Exploring the effects of loneliness in different groups and communities led us to look at the structure of the prison system and solitary confinement. Studies show that the psychological and physiological effects of imprisonment on individuals appear in both long and short-term sentences. Impoverished environments in many prisons and its effects, especially in solitary confinement, together with the stigma associated with ex-offenders result in a form of violence against the being, where prisoners’ sense of identity and ability to understand the world are undermined by being isolated from the “outer” society. Moreover, the near-complete social isolation and lack of stimulation accompanying this segregation raise serious civil rights questions.

By looking into the personhood of prisoners and its destruction during incarceration, we question the current value of the prison system and try to critically analyze its impact on the daily life of ex-offenders.


Solitary confinement especially can cause serious negative psychopathological effects due to extreme social isolation and sensory deprivation, some of them being psychosis, suicidal behavior, and self-mutilation. In some cases, it leads to what is defined as social death, an assault on being (their embodied, interrelational subjectivity) rather than a form of racial or political violence. Prisoners’ sense of identity and ability to understand the world are undermined by being isolated for weeks or months. By looking into the personhood of prisoners and its destruction, we question the value of solitary confinement and try to develop a critical analysis of social death in the prison system.


Albert Woodfox was held in solitary confinement for more than 40 years in a Louisiana prison before being released in 2016, when he was 69 years old. In his book Solitary, published last month, Woodfox writes that every morning, “I woke up with the same thought: will this be the day? Will this be the day I lose my sanity and discipline? Will I start screaming and never stop?”

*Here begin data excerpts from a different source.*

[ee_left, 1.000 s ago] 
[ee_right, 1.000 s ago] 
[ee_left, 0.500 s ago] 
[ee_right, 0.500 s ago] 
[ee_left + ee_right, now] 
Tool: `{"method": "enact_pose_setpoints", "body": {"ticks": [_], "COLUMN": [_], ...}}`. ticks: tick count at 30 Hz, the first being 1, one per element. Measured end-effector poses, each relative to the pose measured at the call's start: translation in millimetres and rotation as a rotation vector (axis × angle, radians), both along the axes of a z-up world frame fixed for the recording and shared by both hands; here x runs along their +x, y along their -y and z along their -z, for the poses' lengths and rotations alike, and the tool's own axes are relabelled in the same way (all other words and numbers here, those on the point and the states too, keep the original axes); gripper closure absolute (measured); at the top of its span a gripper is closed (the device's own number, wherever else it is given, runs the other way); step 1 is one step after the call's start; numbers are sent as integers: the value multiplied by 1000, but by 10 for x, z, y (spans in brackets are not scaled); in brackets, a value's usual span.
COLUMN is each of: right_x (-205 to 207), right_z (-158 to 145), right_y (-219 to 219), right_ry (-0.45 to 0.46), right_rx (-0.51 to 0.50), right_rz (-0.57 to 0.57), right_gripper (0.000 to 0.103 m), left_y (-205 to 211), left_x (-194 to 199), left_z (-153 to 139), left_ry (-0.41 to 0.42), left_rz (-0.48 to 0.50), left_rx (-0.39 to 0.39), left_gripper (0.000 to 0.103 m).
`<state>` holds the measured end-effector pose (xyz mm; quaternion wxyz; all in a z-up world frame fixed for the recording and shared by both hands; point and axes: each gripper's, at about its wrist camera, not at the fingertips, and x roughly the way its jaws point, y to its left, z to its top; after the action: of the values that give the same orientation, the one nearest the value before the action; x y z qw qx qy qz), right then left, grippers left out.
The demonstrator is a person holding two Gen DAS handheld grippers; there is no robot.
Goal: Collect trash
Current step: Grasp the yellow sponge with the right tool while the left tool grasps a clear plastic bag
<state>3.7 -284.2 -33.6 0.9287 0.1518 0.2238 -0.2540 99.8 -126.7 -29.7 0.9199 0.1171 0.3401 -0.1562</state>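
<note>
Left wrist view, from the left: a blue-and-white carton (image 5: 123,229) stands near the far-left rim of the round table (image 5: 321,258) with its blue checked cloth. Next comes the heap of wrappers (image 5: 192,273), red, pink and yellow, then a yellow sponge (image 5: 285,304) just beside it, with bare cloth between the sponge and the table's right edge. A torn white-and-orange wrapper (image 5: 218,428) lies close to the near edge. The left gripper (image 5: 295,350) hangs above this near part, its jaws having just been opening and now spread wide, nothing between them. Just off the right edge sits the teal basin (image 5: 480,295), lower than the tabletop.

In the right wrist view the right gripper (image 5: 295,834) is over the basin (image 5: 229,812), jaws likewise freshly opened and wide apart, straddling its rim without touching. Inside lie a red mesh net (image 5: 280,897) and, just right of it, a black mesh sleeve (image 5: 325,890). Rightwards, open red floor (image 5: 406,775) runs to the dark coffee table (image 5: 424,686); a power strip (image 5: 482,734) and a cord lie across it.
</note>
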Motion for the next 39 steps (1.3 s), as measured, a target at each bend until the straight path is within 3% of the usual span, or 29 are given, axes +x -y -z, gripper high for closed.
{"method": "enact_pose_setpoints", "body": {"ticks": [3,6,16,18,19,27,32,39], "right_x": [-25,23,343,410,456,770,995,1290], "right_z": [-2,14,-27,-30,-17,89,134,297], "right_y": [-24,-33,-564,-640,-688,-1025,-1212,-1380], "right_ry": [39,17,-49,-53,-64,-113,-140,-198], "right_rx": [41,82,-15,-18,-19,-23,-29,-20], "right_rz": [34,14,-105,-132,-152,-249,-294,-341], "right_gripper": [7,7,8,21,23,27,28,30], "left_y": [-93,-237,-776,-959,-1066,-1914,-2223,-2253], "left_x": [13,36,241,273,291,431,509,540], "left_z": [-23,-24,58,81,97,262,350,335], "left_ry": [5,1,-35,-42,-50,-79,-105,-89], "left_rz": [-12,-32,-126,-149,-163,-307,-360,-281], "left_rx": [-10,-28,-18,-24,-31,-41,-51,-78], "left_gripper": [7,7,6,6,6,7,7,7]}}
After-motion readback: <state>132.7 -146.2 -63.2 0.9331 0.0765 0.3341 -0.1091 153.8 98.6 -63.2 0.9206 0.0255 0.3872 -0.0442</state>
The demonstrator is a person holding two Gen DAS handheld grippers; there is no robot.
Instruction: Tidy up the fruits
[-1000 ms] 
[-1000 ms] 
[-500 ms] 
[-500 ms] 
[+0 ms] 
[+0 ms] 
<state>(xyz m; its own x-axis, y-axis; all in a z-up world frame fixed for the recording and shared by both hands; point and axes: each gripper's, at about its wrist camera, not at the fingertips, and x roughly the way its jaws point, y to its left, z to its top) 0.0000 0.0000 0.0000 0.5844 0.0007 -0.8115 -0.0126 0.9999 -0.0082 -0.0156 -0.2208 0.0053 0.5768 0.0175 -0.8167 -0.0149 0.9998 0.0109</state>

Thousands of people, 61,000 on any given day and likely many thousands more than that — are in solitary confinement across the country, spending 23 hours per day in cells not much bigger than elevators. They are disproportionately young men, and disproportionately Hispanic and African American. The majority spend a few months in it, but at least a couple of thousand people have been in solitary confinement for six years or more. Some, like Woodfox, have been held for decades.


Solitary confinement causes extreme suffering, particularly over prolonged periods of months or years. Effects include anxiety, panic, rage, paranoia, hallucinations, and, in some cases, suicide.